**To do:** Copy, from the entries below, each line in which the string "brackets" appears.

**Records:**
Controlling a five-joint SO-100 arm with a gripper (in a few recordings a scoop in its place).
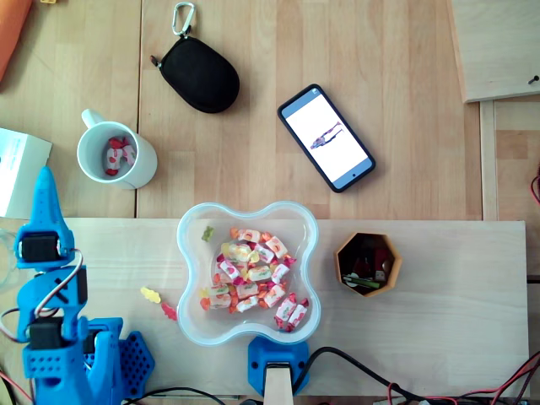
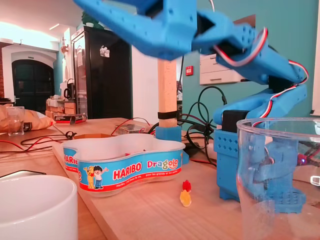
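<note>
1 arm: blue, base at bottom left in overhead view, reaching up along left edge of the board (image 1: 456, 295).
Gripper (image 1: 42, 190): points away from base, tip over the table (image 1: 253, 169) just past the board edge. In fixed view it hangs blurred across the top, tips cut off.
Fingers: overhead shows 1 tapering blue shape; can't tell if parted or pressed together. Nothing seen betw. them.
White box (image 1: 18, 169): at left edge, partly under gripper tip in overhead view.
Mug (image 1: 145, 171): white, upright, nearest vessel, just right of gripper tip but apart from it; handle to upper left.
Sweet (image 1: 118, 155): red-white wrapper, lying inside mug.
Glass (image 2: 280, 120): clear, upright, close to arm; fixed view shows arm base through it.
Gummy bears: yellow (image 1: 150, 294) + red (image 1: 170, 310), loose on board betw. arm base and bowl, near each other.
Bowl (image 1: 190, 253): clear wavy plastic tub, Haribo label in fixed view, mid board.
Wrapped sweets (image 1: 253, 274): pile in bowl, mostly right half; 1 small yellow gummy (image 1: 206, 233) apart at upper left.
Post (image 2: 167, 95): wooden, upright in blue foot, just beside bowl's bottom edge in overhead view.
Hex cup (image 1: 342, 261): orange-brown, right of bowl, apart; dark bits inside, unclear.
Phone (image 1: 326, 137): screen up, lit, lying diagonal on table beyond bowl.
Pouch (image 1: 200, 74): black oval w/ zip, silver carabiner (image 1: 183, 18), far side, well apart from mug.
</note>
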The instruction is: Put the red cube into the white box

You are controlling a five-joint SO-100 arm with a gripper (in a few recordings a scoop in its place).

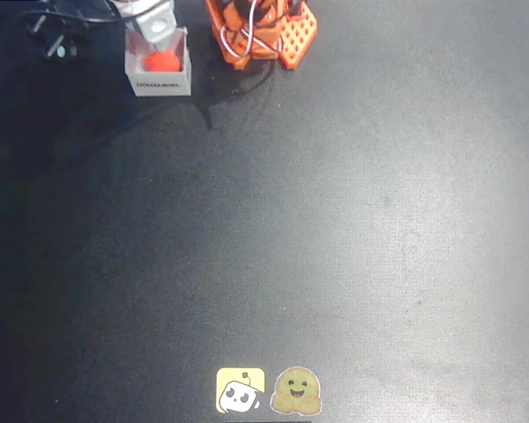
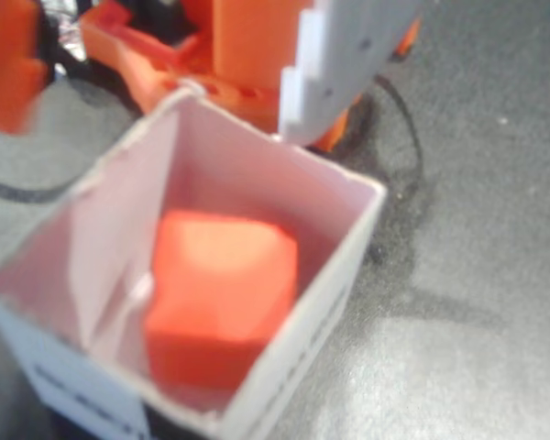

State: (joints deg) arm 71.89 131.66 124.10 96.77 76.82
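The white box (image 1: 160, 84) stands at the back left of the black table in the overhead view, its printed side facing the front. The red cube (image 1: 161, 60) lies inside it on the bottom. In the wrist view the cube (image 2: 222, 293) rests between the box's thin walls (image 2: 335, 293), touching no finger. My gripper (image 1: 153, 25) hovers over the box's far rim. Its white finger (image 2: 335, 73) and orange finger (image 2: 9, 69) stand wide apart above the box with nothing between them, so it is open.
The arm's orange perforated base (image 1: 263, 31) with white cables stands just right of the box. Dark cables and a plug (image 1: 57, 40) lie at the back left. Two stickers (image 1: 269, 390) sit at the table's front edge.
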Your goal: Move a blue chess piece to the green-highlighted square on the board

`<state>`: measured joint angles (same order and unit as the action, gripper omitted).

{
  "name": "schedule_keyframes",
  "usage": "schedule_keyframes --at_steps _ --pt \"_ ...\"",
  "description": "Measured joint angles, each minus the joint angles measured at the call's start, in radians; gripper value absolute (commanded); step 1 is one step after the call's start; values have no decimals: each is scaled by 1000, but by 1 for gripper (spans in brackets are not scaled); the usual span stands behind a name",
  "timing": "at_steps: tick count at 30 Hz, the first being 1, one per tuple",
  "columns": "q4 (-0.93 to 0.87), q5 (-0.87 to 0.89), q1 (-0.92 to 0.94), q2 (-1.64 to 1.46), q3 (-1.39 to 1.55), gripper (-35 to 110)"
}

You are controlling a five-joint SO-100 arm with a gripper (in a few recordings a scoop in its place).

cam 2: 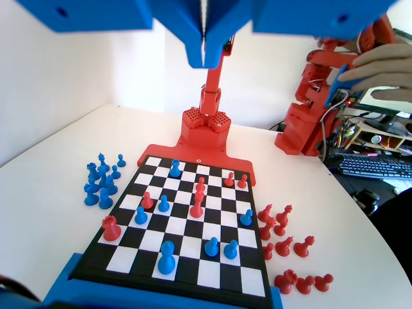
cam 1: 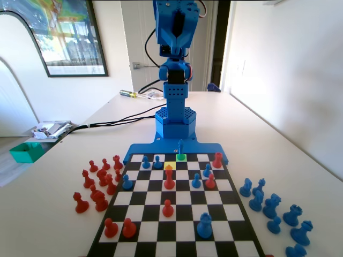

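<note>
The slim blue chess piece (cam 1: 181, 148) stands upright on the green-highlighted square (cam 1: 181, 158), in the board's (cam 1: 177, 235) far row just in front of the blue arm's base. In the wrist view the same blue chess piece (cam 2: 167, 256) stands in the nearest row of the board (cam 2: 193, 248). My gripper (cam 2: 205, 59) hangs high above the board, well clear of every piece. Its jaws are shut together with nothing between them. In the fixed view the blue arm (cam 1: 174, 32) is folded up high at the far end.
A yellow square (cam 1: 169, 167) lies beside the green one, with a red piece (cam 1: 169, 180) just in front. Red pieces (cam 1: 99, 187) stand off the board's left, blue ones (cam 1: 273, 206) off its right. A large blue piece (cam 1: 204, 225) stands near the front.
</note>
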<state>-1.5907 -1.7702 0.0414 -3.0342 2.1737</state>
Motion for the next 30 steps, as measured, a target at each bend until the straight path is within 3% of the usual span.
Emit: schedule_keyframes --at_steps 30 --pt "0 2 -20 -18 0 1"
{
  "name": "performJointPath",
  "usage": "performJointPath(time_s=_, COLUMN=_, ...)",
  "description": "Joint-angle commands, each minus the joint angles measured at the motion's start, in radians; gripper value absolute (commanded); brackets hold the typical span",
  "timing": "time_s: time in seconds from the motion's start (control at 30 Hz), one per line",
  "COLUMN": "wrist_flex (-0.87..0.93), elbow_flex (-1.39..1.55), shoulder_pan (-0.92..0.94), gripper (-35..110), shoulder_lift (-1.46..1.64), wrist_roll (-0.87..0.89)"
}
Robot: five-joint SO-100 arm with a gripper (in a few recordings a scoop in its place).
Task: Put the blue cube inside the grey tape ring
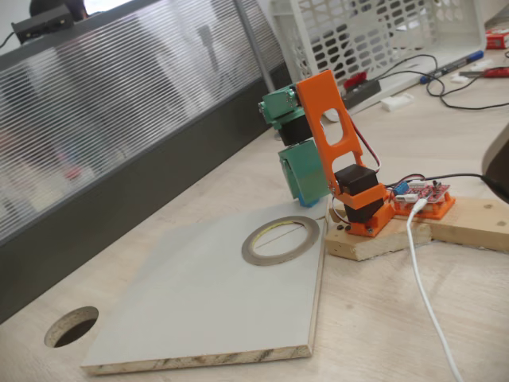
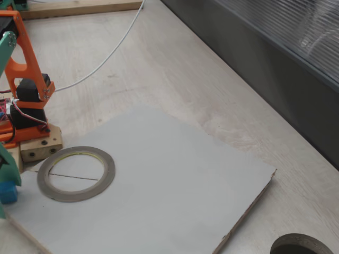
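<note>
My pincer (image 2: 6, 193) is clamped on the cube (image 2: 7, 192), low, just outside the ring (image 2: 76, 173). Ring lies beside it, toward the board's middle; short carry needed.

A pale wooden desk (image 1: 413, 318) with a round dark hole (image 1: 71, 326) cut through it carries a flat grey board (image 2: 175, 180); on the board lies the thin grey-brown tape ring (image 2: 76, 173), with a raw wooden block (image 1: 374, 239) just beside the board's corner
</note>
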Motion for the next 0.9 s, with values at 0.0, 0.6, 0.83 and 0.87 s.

**Result of this task:**
  "description": "Measured joint angles, each minus the joint angles measured at the call's start, in radians; gripper value absolute (commanded); step 1 is one step after the call's start; values have no decimals: each is scaled by 1000, but by 1 for gripper (spans in brackets are not scaled); the usual span stands behind a name",
  "description": "Joint-angle commands, each minus the joint angles measured at the motion's start, in radians; gripper value absolute (commanded); brackets hold the typical span",

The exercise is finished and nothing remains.